* [Problem to work on]:
Among the entries below, only the lines starting at the one with "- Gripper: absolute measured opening" and ending at the one with "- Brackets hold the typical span", both included, are to be printed exactly.

Stored items from a collection:
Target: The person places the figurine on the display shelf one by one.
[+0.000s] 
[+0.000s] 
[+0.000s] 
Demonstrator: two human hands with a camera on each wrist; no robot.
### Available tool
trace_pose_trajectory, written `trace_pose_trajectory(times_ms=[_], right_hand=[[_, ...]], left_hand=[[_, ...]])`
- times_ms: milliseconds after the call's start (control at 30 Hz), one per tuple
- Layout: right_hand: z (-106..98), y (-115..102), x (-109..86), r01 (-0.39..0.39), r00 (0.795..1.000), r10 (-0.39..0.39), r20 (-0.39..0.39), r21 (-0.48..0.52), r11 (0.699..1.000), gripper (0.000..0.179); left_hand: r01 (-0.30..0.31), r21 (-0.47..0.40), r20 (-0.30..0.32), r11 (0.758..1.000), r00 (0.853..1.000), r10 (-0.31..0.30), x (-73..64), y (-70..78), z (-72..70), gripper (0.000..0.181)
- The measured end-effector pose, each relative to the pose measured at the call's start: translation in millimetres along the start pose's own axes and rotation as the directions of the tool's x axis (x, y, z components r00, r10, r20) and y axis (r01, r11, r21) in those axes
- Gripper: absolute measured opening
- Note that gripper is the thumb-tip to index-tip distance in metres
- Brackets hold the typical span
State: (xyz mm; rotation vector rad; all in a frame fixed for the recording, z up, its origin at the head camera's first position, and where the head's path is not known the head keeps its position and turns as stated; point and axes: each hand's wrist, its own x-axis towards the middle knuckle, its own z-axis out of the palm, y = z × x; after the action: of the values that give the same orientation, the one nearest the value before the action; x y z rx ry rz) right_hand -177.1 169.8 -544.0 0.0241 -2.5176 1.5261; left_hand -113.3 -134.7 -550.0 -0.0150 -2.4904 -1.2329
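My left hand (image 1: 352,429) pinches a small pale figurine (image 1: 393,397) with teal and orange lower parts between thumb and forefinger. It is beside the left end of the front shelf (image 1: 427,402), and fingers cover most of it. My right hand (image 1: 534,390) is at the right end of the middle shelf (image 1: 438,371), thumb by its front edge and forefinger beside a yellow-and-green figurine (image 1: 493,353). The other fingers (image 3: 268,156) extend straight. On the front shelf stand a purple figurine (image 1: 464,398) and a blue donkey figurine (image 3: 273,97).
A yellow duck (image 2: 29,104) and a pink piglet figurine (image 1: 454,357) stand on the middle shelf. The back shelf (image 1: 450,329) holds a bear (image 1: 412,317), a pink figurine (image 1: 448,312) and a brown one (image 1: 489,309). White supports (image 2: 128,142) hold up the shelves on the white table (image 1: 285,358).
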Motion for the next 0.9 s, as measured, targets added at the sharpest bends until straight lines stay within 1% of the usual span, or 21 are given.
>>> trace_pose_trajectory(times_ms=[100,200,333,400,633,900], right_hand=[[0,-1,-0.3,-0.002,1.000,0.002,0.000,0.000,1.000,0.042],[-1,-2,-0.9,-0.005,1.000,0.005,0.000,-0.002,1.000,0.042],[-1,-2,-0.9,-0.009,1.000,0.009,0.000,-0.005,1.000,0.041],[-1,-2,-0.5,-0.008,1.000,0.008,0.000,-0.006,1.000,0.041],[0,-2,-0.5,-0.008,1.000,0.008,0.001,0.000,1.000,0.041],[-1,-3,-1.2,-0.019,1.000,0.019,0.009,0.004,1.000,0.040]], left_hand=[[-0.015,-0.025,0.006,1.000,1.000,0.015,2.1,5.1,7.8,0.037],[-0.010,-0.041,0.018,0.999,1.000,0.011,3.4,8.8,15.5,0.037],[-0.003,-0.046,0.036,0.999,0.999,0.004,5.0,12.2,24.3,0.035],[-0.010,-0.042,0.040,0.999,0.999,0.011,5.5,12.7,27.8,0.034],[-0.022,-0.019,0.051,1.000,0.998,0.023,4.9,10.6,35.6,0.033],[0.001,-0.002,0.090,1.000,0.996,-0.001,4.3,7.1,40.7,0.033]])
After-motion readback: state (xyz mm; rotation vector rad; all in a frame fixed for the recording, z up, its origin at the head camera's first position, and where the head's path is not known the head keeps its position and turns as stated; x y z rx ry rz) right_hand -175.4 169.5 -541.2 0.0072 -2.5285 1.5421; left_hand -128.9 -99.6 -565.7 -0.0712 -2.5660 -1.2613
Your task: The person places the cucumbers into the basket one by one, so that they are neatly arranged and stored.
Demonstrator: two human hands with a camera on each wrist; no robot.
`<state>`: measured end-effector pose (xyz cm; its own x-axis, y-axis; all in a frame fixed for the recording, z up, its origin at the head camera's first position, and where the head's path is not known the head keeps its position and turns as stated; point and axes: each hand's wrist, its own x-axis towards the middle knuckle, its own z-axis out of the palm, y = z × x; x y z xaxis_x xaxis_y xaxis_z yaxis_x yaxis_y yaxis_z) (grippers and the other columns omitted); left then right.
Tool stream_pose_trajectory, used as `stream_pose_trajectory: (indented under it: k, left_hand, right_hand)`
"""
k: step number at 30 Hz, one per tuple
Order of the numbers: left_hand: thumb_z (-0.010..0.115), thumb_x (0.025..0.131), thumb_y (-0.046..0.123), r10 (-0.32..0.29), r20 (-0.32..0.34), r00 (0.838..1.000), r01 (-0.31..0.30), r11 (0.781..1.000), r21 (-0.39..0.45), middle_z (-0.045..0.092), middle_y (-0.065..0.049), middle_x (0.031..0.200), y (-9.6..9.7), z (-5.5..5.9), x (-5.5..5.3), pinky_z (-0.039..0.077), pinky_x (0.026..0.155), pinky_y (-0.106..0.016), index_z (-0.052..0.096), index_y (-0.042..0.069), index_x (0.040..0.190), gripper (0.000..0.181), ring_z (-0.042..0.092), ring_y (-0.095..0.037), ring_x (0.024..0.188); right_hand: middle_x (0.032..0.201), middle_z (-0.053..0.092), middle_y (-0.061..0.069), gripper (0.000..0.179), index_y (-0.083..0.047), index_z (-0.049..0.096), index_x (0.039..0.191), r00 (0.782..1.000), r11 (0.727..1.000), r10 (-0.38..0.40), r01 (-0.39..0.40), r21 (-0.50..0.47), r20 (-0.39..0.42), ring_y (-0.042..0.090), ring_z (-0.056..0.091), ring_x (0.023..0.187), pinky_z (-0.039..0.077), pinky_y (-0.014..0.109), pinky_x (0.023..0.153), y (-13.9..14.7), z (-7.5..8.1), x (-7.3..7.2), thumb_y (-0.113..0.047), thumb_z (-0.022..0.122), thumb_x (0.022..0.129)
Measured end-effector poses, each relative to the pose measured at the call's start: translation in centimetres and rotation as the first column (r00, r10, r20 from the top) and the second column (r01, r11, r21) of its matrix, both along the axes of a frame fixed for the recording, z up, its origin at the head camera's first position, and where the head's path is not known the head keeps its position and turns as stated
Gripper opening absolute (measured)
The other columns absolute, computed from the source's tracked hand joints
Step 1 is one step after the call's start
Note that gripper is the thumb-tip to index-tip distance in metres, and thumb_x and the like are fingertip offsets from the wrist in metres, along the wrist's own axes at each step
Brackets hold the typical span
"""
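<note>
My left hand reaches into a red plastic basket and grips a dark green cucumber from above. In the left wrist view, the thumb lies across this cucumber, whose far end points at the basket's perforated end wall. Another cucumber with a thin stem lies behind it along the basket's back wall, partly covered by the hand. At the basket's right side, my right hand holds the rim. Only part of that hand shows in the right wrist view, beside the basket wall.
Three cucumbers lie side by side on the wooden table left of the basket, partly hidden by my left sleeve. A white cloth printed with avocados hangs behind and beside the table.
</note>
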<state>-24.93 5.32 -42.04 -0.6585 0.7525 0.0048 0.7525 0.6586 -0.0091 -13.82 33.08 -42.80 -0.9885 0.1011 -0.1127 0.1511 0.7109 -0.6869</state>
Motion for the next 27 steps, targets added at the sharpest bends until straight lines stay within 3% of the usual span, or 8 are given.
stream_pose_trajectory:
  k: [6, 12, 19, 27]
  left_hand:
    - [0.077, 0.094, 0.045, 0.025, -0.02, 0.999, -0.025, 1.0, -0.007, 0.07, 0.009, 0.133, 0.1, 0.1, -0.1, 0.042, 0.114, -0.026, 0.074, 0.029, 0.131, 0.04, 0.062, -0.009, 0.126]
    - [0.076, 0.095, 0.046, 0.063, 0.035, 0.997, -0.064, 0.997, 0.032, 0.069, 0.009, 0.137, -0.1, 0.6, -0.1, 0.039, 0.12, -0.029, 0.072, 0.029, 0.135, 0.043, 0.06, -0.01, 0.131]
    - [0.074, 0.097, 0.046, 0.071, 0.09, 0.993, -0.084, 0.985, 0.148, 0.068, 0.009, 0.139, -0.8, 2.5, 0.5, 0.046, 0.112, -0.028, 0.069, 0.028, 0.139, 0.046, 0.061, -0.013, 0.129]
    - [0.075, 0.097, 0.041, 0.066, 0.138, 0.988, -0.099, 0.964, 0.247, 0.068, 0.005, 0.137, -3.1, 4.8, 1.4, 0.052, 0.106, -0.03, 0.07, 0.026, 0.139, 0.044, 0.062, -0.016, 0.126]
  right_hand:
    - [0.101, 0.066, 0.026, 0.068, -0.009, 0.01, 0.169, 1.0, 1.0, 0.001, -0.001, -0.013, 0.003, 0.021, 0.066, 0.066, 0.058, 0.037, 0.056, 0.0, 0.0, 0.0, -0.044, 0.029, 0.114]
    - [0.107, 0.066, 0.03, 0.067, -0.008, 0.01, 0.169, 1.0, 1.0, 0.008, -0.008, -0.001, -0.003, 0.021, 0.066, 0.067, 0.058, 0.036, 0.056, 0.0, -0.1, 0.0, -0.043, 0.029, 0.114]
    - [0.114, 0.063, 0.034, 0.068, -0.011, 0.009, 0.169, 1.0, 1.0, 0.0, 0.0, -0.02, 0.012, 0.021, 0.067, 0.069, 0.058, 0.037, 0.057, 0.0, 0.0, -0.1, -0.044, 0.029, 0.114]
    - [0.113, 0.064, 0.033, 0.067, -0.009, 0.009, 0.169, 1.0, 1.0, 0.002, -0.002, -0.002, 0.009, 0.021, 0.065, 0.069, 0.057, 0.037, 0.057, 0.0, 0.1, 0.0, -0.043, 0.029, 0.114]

* [Output for this task]:
- Gripper: absolute measured opening
- Note that gripper is the thumb-tip to index-tip distance in metres
- Brackets hold the typical span

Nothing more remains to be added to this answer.